Any other information on results incl. tables

Table 1: Summary of opacity, permeability and in vitro scores

Treatment	Mean Opacity	Mean Permeability	Mean In vitro Irritation Score*
Negative control	0.49	0.0271	0.90
Positive control	72.16	1.3470	92.36
Test material	8.92	2.4641	45.89

*Calculated using the negative control mean opacity and mean permeability values for the positive control and test material.

In vitro irritancy score (IVIS) = opacity difference + (15 x corrected OD492 value)

Applicant's summary and conclusion

Interpretation of results:

other: No prediction of eye irritation can be made.

Conclusions:

Under the conditions of the study no prediction of eye irritation can be made.

Executive summary:

The eye irritation potential of the test material was determined in accordance with the standardised guidelines OECD 437 and EU method B.47, under GLP conditions.
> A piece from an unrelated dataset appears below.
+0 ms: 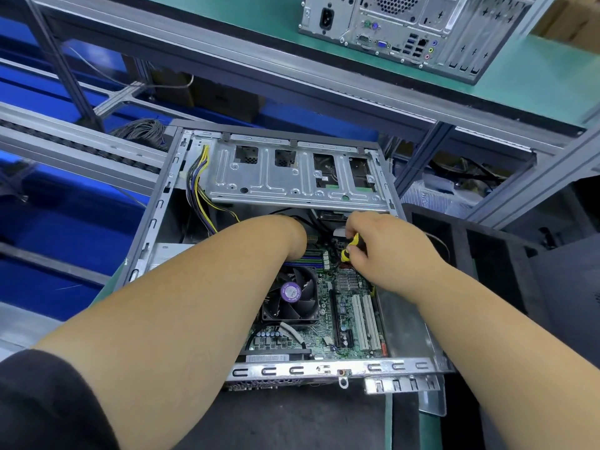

The test material was evaluated in the Bovine Corneal Opacity and Permeability (BCOP) Test Method.

One valid experiment was performed. Bovine corneas were used. They were collected from slaughtered cattle that were between 12 and 60 months old. The test material was brought onto the cornea of a bovine eye, which had been incubated with cMEM without phenol red at 32 ± 1 °C for 1 hour and whose opacity had been measured. The test material was incubated on the cornea for 4 hours at 32 ± 1 °C. After removal of the test material, opacity and permeability values were measured.

Hank’s Balanced Salt Solution (HBSS) was used as the negative control. The negative control showed no irritating effect on the cornea and the calculated IVIS (in vitro irritancy score) is 0.90. 20 % imidazole solution was used as the positive control. The positive control induced serious eye damage on the cornea and was within two standard deviations of the current historical mean. The calculated IVIS (in vitro irritancy score) is 92.36.

Under the conditions of this study, the test material showed effects on the cornea of the bovine eye. The calculated IVIS (in vitro irritancy score) was 45.89.

According to OECD Guideline no. 437 (Jul. 2013), a substance with an IVIS > 3 and ≤ 55 induces effects on the cornea, that cannot be classified in an UN GHS Category for eye damage with the BCOP. Further testing may be required. Under the conditions of the study no prediction of eye irritation can be made.